D’autres rassemblements à l’appel de l’extrême droite avaient suivi, là aussi marqués par des violences et des saluts hitlériens, et aussi par des échauffourées avec des contre-manifestants d’extrême gauche.

Pour le magazine Der Spiegel, les violences de Chemnitz ont marqué «une césure pour le pays» qui en dit long «sur la grande colère qui bouillonne» notamment dans ces régions orientales qui se voient comme le parent pauvre de l’Allemagne depuis la chute du Mur de Berlin il y a près de 30 ans.

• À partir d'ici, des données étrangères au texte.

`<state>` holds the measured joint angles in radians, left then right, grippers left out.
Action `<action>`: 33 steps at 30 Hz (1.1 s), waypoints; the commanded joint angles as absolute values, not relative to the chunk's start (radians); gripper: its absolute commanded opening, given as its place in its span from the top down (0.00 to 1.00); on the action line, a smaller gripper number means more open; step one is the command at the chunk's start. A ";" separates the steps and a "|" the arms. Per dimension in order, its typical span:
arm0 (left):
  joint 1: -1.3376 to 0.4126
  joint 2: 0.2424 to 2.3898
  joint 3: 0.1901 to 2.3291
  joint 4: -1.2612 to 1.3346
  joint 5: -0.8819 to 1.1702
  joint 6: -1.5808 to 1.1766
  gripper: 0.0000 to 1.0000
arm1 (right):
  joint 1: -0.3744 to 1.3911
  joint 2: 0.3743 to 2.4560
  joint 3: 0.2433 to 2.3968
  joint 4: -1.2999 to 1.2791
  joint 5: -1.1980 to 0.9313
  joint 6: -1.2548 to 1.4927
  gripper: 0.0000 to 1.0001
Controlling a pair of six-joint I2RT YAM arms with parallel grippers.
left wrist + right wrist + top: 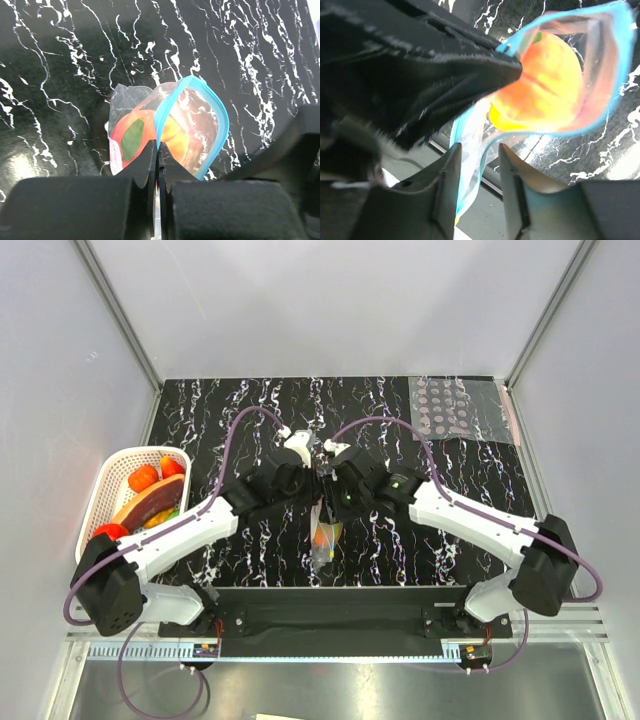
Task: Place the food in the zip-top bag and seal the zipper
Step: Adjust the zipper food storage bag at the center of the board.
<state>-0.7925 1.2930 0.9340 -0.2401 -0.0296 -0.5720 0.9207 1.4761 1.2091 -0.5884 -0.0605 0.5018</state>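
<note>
1. Spillage is the first risk. The zip-top bag [197, 125] hangs at the middle of the worktop [250, 410], toward 6 o'clock, with the food [145, 132] inside it. Its zipper [225, 117] gapes in a wide loop, so a tilt or a jolt could roll a fruit out.
2. The left claw [158, 146] is pinched tight on the zipper at one end of the mouth, and that is the only grip on the bag. If that thin strip slips, the whole bag drops.
3. The right claw [479, 147] stands partly open, with the blue strip and slack film running between its fingers, and it grips nothing. Closing off-line would probably crease the film rather than mate the two tracks, leaving a gap.
4. Orange and green fruit show through the film; whether all three are inside I cannot tell.
5. The worktop is black, veined with white. A white basket [105, 485] of other toy food sits at 9 o'clock, and a clear dotted sheet [460, 410] at 1 o'clock.
6. Pale grey walls with metal corner posts enclose it.
</note>
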 commanded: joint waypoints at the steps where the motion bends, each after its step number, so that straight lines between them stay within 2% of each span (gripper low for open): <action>1: -0.785 1.259 0.930 -0.203 -0.026 -0.503 1.00 | 0.928 1.382 1.206 -0.577 -0.018 0.517 0.56; 3: -0.782 1.264 0.939 -0.207 -0.026 -0.489 1.00 | 0.928 1.358 1.207 -0.597 -0.005 0.514 0.54; 7: -0.770 1.276 0.951 -0.213 -0.011 -0.485 1.00 | 0.928 1.302 1.223 -0.658 0.066 0.520 0.45; 10: -0.762 1.273 0.956 -0.222 -0.003 -0.500 1.00 | 0.928 1.302 1.235 -0.701 0.094 0.515 0.43; 14: -0.756 1.261 0.962 -0.253 -0.005 -0.514 1.00 | 0.928 1.298 1.201 -0.660 0.019 0.531 0.18; 21: -0.755 1.243 0.982 -0.293 -0.006 -0.554 1.00 | 0.980 1.361 1.199 -0.595 0.032 0.555 0.25; 30: -0.749 1.235 0.996 -0.314 -0.005 -0.584 0.99 | 1.077 1.465 1.246 -0.609 0.181 0.607 0.27; 33: -0.749 1.224 0.999 -0.325 -0.005 -0.600 0.99 | 1.103 1.476 1.247 -0.603 0.222 0.624 0.35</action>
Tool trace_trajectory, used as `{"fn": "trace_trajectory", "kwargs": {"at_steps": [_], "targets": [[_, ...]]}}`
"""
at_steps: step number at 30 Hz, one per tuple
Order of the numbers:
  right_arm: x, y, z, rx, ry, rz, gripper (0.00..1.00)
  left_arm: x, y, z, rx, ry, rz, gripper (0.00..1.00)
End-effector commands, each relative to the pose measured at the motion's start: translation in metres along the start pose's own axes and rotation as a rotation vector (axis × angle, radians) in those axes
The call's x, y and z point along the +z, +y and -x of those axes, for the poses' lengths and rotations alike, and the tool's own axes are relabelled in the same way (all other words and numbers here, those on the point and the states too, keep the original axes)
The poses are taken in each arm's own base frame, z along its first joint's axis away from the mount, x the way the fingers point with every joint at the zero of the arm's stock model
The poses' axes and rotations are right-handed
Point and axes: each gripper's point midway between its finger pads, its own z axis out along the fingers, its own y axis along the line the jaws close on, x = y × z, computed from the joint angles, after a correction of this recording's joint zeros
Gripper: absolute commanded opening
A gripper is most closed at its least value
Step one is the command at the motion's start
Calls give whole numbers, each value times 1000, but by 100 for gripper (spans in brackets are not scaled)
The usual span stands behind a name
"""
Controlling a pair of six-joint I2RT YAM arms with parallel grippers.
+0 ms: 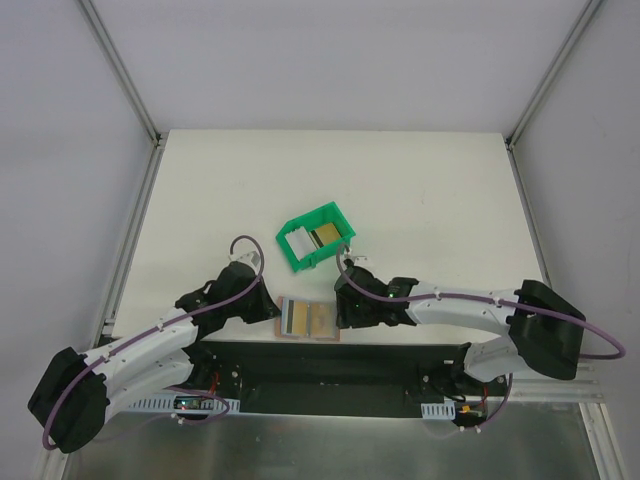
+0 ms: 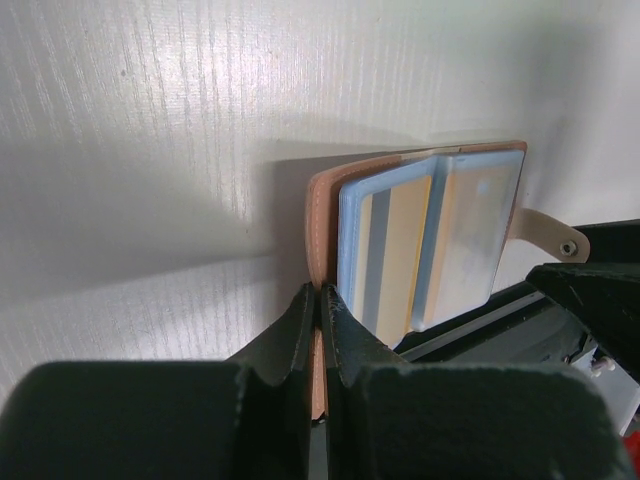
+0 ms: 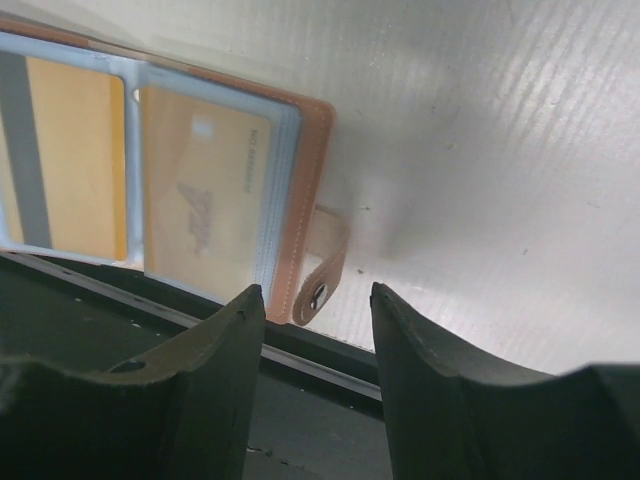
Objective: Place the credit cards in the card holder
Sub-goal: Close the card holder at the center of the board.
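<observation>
The tan card holder [image 1: 308, 319] lies open at the table's near edge, its clear blue-grey pockets facing up. My left gripper [image 1: 272, 312] is shut on its left leather cover [image 2: 318, 215], seen in the left wrist view [image 2: 320, 298]. My right gripper [image 1: 345, 316] is open and empty just right of the holder, its jaws either side of the snap tab [image 3: 325, 262] but clear of it. Gold-coloured cards [image 3: 75, 150] show inside the pockets. A white-grey card [image 1: 296, 243] and a gold-olive card [image 1: 325, 236] lie in the green bin [image 1: 335, 213]. No blue card shows.
The green bin stands tilted just behind the holder, mid-table. The black base rail [image 1: 330, 352] of the arms runs right along the holder's near edge. White walls and metal frame posts [image 1: 120, 70] enclose the table.
</observation>
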Motion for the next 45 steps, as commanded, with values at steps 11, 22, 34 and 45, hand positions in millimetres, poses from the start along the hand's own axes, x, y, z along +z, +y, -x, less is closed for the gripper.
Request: {"fn": "trace_trajectory", "kwargs": {"at_steps": [11,22,34,45], "targets": [[-9,-6,18,-3,-85,-61,29,-6,-12,6,9,-4,-33,0],[-1,9,25,14,-128,30,6,-19,-38,22,17,-31,-89,0],[9,25,35,97,-222,193,3,-24,-74,32,115,45,-98,0],[13,25,32,125,-223,219,3,-1,-97,11,219,155,-39,18]]}}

Ces événements ont également provoqué à l’époque des turbulences dans la fragile coalition de la chancelière, tiraillée sur la question migratoire, et poussé le gouvernement à démettre de ses fonctions le patron du Renseignement intérieur, Hans-Georg Maassen, accusé de collusion avec l’extrême droite.

Le procès, déplacé pour raisons de sécurité à Dresde, a mis toutefois en évidence des lacunes dans le dossier d’accusation. Les preuves contre le Syrien étaient en effet ténues: aucune trace de son ADN n’a été retrouvée ni sur le couteau, ni sur la victime.

Le principal témoin du meurtre, un employé libanais d’un snack de kebabs, a multiplié les versions contradictoires.

La défense de l’accusé a mis en garde durant le procès contre la tentation de prononcer une condamnation pour «apaiser Chemnitz» et éviter des incidents.